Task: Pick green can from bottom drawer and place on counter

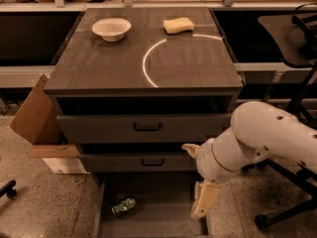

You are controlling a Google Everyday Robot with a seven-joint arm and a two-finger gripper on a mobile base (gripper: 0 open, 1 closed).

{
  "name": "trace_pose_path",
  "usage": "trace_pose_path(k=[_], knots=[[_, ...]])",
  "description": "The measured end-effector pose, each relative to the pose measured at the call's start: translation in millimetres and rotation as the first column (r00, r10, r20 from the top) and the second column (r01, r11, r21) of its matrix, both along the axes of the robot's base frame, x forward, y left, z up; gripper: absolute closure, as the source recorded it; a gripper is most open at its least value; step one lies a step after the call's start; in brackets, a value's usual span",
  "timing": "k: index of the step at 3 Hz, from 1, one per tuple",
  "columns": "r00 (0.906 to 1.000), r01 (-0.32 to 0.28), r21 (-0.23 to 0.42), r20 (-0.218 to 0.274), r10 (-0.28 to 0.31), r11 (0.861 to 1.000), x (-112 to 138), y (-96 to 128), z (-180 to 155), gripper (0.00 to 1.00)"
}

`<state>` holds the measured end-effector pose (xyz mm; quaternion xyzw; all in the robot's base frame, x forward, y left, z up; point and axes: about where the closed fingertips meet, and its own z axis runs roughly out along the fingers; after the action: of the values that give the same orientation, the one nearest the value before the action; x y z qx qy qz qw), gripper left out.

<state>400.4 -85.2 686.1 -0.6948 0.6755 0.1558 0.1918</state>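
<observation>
Claw (pixel 192 182): hanging at the end of the white arm (pixel 267 138), in front of the cabinet's right part; fingers (pixel 205 202) standing wide apart, one pointing down, the other poking out to the left higher up; gripping nothing.
Arm: coming in from the right of the claw and bending down toward it.
Green can (pixel 124 206): lying on its side on the drawer floor, down and to the left of the claw, well apart from both fingers.
Bottom drawer (pixel 158 217): standing pulled out, lying below the claw and stretching off to its left; lower finger overlapping the drawer's right edge in view.
Middle drawer (pixel 114 161): sitting just left of the claw, level with the upper finger, projecting slightly.
Top drawer (pixel 99 129): sitting up and to the left of the claw, standing partly out, dark gap showing above its front.
Desk (pixel 193 68): lying well above the claw, bearing a thin white arc (pixel 147 63).
White bowl (pixel 111 29): resting on the desk, far up and to the left of the claw.
Yellow sponge (pixel 178 25): resting at the back of the desk, almost straight above the claw, near the arc's far end.
Cardboard box (pixel 37 110): leaning by the cabinet's left side, far left of the claw.
</observation>
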Motion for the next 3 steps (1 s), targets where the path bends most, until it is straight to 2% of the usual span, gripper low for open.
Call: trace_pose_path(k=[2,3], knots=[[0.999,-0.045,0.055,0.004,0.045,0.997,3,26,-95,0.0],[0.9977,-0.065,0.097,-0.013,0.066,0.993,6,47,-144,0.0]])
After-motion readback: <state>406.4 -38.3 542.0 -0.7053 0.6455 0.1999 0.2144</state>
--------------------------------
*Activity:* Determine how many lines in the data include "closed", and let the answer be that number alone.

*Task solution:* 2